- _Task brief_
Consider the listing below. Extract exactly the lines from the line containing "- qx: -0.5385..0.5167" to the line containing "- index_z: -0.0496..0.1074", both included.

- _Data_

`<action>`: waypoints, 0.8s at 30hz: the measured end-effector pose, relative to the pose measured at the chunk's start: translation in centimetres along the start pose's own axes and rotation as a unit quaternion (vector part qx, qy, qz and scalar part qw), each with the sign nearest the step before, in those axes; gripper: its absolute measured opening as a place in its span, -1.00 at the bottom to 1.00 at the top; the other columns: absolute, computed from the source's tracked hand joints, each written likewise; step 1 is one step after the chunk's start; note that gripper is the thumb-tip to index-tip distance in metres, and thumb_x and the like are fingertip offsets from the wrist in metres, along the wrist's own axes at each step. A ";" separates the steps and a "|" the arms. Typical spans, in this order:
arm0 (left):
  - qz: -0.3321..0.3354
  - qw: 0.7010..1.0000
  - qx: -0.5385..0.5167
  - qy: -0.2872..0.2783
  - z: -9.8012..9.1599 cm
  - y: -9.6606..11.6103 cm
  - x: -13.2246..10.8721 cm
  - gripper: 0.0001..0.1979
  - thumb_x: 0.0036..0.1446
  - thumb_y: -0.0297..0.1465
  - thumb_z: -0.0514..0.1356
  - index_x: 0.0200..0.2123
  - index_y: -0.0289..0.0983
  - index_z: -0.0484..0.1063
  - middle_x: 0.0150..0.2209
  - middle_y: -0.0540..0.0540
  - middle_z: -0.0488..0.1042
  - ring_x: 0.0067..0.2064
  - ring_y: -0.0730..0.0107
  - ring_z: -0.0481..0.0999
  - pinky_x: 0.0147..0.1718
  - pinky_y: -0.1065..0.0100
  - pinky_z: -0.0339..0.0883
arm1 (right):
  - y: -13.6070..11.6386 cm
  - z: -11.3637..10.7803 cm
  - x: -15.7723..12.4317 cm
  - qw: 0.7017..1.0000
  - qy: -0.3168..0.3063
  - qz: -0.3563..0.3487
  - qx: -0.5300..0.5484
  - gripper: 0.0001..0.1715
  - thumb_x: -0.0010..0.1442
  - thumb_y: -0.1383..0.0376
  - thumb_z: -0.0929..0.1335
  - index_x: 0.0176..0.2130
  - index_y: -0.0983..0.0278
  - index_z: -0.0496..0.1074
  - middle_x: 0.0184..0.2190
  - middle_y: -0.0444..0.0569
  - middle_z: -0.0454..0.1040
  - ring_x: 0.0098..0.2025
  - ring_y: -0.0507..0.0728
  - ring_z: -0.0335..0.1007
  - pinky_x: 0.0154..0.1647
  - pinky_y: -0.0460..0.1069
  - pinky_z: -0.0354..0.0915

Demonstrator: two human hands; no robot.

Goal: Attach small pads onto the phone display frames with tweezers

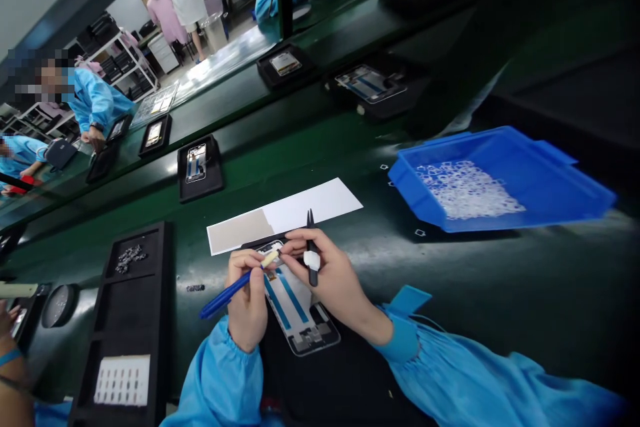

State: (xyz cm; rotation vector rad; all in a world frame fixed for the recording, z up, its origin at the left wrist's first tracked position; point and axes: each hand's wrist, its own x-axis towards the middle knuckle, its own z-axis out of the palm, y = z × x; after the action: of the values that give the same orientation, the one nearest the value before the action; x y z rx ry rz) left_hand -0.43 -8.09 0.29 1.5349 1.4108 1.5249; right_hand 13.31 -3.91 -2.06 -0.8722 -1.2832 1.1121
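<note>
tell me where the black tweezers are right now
In the head view, the black tweezers are just below centre, held in the right hand, tips against the white strip behind, with the phone housing to their lower left.

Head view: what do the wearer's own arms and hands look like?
The left hand and right hand are ungloved. Both sleeves are bright blue, gathered at the wrists; a flat blue tab sticks out by the right cuff.
</note>
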 end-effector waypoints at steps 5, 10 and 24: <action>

- _Result of this task_
  - qx: -0.5385..0.5167
  - qy: -0.2872..0.2783
  - z: -9.8012..9.1599 cm
  - y: -9.6606..11.6103 cm
  - x: -13.2246..10.8721 cm
  - gripper: 0.0001..0.1979
  - thumb_x: 0.0036..0.1446
  - thumb_y: -0.0297..0.1465
  - thumb_z: -0.0514..0.1356
  - index_x: 0.0200..0.2123
  - index_y: -0.0289..0.0983
  - index_z: -0.0484..0.1063
  - middle_x: 0.0150..0.2209
  - middle_y: -0.0540..0.0540
  - middle_z: -0.0488..0.1042
  - ring_x: 0.0067..0.2064
  - ring_y: -0.0730..0.0107
  - ring_z: -0.0481..0.0999
  - pinky_x: 0.0147..0.1718
  - pinky_y: -0.1065..0.0100
  - pinky_z: -0.0339..0.0883
arm1 (right):
  - y: -13.6070..11.6386 cm
  - z: -11.3637..10.7803 cm
  - x: -15.7723..12.4317 cm
  - qw: 0.7017..1.0000
  - qy: -0.3168..0.3063
  - qz: -0.3563..0.3487
  - qx: -0.5300..0.5484
  - gripper: 0.0001..0.1715
  - thumb_x: -0.0010..0.1442
  - thumb_y: -0.1383..0.0376
  - thumb_z: -0.0929..0.1335
  - index_x: 0.0176..0.2130
  - index_y: -0.0983..0.0278
  - index_z: -0.0496..0.1074

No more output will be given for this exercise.